Analyze Facebook messages for interesting statistics
python3 and these libraries:
pip install matplotlib # matplotlib
pip install numpy # numpy
pip install tabulate # tabulate
Clone the repo
git clone https://github.com/Strafos/fb_messenger_analysis
Follow instructions here to download your Facebook message data.
Make sure to select "JSON" for format. The quality doesn't matter since we are only looking at texts.
After Facebook processes the request (could take up to a couple hours), unzip the data and put it in the repository
setup.py
will generate friends.py
which contains paths to relevant message dumps.
setup.py
requires two arguments:
--dir
, the directory which has the unzipped facebook message data and
--name
, which should be your Facebook name in the format "John Smith"
My setup looks like this
python setup.py --dir data --name "Zaibo Wang"

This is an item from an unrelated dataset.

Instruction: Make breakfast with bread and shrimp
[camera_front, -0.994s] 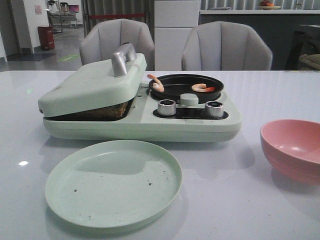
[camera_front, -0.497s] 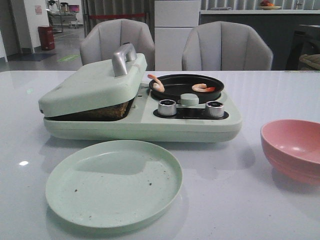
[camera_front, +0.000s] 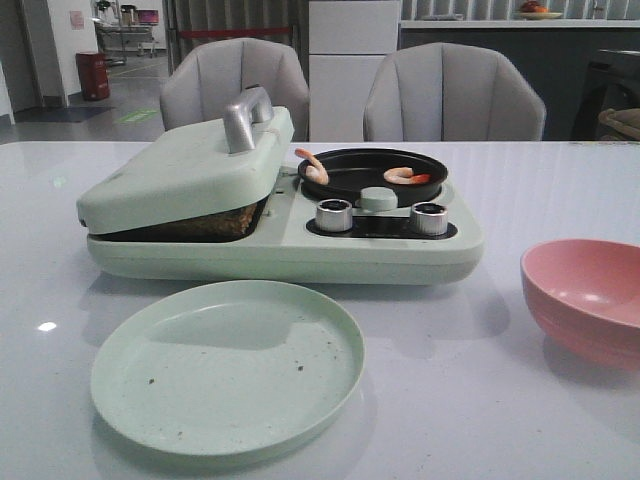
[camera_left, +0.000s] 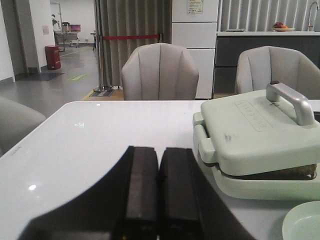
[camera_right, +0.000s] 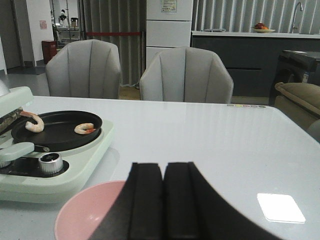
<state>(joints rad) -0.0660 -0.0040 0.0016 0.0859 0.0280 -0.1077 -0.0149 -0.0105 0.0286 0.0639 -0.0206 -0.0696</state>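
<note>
Two pink-orange shrimp lie in the black round pan (camera_front: 345, 180) on the pale green cooker (camera_front: 300, 255): one (camera_front: 314, 165) at its left rim, one (camera_front: 405, 176) toward the right. They also show in the right wrist view (camera_right: 33, 121) (camera_right: 85, 129). The bread (camera_front: 205, 224) is a brown edge under the cooker's nearly closed lid (camera_front: 185, 165), also in the left wrist view (camera_left: 285, 172). My left gripper (camera_left: 159, 152) is shut and empty, left of the cooker. My right gripper (camera_right: 163, 167) is shut and empty above the pink bowl (camera_right: 82, 212). Neither gripper shows in the front view.
A pale green plate (camera_front: 227, 365) lies in front of the cooker. The pink bowl (camera_front: 585, 295) stands at the right. The lid has a silver handle (camera_front: 245, 115). Two silver knobs (camera_front: 334, 214) (camera_front: 429, 217) face the front. Two grey chairs (camera_front: 235, 85) (camera_front: 453, 95) stand behind the table.
</note>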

because my message data directory is in my repository
friends.py
will list out the top 50 (by default) most messaged friends in order.
private_message_analysis.py
analyzes 1 on 1 messages. All methods are in the main method and commented out by default. Generally, four statistics are supported:
- Characters: total characters
- Messages: total times enter is pressed
- Clusters: all messages sent before being interupted by other participant
- Words: count of elements split by spaces
The supported time periods are Year, Month, Day
All friends were initialized in friends.py
. To access a friend in private_message_analysis.py
, use the variable friends.JOHN_SMITH
I used a name hash in the following example outputs so they don't use friends' real names
graph_stat
will create a bar graph of a given stat over a period. Default graphs Messages per Year between you and your best friend (most messaged friend).
n_top_stat
shows the top n people of a certain stat by the period. By default, it is set to the top 4 characters per month (I think this statistic is the most interesting)
count_links
gives an absolute count and ratio of links sent to/received from a person. By default, it only calculates this for the top 20 most messaged friends (I find that after 20, there are few links and the data is not useful)
generate_averages
takes combinations of aforementioned stats (such as Characters per Message) and calculates the average per person over all (top 50) friends.
count_specific_words
takes an array of words and a friend to compare word frequency.
total_stat_sent
shows how many of a certain stat you have sent over a period. Default is total Characters per Year.
group_message_analysis.py
has the code to analyze group messages. It is a little tricker to set up. The easiest way to run is to pass a path to a group message.json to the main method in group_message_analysis.py
.
I found some difficulty in finding group messages within my message dump so another way to do it is to use find_groupchat()
in setup.py
. This lets me specify a condition such as all groupchats with more than 15 participants. Then I add them to the GROUPCHAT variable in setup.py
which will generate groupchats in friends.py
. Then, these paths can be passed into the main method by friends.${chat_name}
.